[Work instruction] Line by line, copy the material below exactly.
--- START ---
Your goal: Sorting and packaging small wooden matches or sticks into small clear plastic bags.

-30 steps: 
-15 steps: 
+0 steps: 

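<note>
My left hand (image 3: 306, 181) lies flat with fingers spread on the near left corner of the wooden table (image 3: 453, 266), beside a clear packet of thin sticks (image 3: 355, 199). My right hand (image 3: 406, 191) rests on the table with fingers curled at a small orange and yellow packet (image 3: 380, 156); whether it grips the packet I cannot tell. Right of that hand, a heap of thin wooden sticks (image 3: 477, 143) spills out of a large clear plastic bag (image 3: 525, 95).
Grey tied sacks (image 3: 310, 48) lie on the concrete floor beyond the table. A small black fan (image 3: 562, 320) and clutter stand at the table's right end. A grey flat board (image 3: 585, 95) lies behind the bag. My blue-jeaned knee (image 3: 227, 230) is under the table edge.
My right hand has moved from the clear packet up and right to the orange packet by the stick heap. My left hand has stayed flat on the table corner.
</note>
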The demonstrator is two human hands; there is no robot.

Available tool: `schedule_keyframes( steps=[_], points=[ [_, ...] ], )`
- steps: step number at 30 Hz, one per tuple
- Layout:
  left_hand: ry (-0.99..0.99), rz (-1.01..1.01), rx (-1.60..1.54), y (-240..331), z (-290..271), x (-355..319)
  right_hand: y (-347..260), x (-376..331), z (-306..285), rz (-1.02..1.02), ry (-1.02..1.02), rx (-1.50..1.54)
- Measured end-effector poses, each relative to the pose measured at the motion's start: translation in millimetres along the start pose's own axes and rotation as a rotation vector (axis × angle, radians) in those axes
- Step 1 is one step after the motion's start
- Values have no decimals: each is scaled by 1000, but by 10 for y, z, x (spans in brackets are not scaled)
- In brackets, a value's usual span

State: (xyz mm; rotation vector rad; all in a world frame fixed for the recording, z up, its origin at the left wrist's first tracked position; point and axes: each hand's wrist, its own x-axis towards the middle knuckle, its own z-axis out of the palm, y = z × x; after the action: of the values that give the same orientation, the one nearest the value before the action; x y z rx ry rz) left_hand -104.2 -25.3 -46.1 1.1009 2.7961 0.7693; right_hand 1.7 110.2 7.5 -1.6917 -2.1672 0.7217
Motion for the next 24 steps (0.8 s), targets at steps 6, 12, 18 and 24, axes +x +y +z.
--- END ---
[Task result]
Your goal: Sorting and packaging small wooden matches or sticks into small clear plastic bags.

-30 steps: 
-15 steps: 
+0 steps: 

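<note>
My left hand (image 3: 306, 181) lies flat with fingers spread on the near left corner of the wooden table (image 3: 453, 266), beside a clear packet of thin sticks (image 3: 355, 199). My right hand (image 3: 406, 191) rests on the table with fingers curled at a small orange and yellow packet (image 3: 380, 156); whether it grips the packet I cannot tell. Right of that hand, a heap of thin wooden sticks (image 3: 477, 143) spills out of a large clear plastic bag (image 3: 525, 95).
Grey tied sacks (image 3: 310, 48) lie on the concrete floor beyond the table. A small black fan (image 3: 562, 320) and clutter stand at the table's right end. A grey flat board (image 3: 585, 95) lies behind the bag. My blue-jeaned knee (image 3: 227, 230) is under the table edge.
My right hand has moved from the clear packet up and right to the orange packet by the stick heap. My left hand has stayed flat on the table corner.
</note>
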The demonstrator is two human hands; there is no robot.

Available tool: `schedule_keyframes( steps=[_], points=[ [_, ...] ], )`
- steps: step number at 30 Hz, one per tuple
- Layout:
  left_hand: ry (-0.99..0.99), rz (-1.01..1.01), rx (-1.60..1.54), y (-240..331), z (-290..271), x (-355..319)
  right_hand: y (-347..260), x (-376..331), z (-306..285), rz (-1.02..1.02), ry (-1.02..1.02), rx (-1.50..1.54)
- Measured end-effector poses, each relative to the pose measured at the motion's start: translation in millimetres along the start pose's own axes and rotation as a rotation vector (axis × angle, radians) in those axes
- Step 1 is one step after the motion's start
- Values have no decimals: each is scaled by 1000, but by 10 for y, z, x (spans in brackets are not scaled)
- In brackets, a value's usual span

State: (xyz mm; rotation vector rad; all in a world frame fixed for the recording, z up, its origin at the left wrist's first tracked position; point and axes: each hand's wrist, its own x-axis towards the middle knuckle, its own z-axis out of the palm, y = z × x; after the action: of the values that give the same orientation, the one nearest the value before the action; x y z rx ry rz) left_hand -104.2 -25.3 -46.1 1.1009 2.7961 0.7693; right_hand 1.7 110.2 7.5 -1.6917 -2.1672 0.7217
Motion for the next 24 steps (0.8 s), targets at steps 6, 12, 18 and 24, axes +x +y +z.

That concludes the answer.